# NIE & Residency



## Julesy (May 12, 2011)

Firstly I apologise as I know there have been many posts regarding this subject. I have trawled through trying to find a similar situ to my own to no avail. 

We moved to Spain 6 month ago. My husband works overseas and is not in the country for anywhere near 185 days. My daughter and I however are. Do we need an NIE and residency or just an NIE? Does my husband need them as well? What is the difference between the two? I have been told so much conflicting information I am very confused. Also does residency entitle us to the Spanish healthcare system or do you have to pay into this to be eligible? (my daughter and I are not working and as my husband is out of the country for more than 185 days he doesn't pay into the system either)

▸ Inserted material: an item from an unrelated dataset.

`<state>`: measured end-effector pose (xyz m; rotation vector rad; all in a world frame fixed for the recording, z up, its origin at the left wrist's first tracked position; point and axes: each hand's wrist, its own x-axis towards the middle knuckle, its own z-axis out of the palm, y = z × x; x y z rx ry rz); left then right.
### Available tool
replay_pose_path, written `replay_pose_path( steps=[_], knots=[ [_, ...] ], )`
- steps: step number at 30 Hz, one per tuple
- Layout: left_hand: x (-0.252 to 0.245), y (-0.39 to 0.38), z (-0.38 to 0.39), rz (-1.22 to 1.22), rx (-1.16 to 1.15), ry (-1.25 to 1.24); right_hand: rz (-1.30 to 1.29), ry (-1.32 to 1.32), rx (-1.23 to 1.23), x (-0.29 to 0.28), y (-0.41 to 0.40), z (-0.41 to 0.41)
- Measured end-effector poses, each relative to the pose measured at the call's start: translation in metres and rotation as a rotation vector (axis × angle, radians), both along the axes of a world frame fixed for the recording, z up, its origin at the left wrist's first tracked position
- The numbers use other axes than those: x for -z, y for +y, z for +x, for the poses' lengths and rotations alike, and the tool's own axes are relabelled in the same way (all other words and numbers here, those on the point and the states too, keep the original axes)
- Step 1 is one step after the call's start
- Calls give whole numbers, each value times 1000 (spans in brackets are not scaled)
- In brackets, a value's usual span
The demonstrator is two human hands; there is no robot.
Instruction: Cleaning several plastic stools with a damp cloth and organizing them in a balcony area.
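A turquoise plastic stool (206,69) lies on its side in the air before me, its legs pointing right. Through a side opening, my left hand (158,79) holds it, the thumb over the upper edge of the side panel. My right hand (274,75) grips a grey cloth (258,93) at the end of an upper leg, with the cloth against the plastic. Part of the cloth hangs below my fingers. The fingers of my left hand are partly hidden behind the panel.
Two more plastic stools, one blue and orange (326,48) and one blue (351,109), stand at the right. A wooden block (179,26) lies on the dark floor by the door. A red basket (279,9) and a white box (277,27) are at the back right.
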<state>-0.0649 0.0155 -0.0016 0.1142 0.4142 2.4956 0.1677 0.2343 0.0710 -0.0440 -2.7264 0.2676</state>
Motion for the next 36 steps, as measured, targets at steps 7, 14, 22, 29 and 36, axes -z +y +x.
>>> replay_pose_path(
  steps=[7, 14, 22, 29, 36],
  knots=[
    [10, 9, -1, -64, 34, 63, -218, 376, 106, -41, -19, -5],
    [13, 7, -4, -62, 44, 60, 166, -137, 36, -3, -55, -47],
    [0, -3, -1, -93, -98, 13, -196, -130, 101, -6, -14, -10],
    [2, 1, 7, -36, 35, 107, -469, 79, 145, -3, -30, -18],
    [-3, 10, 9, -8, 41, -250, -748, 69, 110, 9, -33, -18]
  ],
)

Any info and 'gentle' explanation would be greatly received. 

Many thanks.


----------



## VFR (Dec 23, 2009)

Julesy said:


> Firstly I apologise as I know there have been many posts regarding this subject. I have trawled through trying to find a similar situ to my own to no avail.
> 
> We moved to Spain 6 month ago. My husband works overseas and is not in the country for anywhere near 185 days. My daughter and I however are. Do we need an NIE and residency or just an NIE? Does my husband need them as well? What is the difference between the two? I have been told so much conflicting information I am very confused. Also does residency entitle us to the Spanish healthcare system or do you have to pay into this to be eligible? (my daughter and I are not working and as my husband is out of the country for more than 185 days he doesn't pay into the system either)
> 
> ...


NIE is just a register of foreigners living in Spain that states where you live & who you are, as you are a EEC citizen (I will assume you all are) you will automatically become a resident after a certain time.
If your husband lives in Spain he will need an NIE.

A resident card is issued to non EEC citizens & was given to a number of us Ex-Pats who applied for them, but this has now ceased and most will have now run out. These were handy as they could be used as ID as they had your photo etc included & I still use my old card for this purpose.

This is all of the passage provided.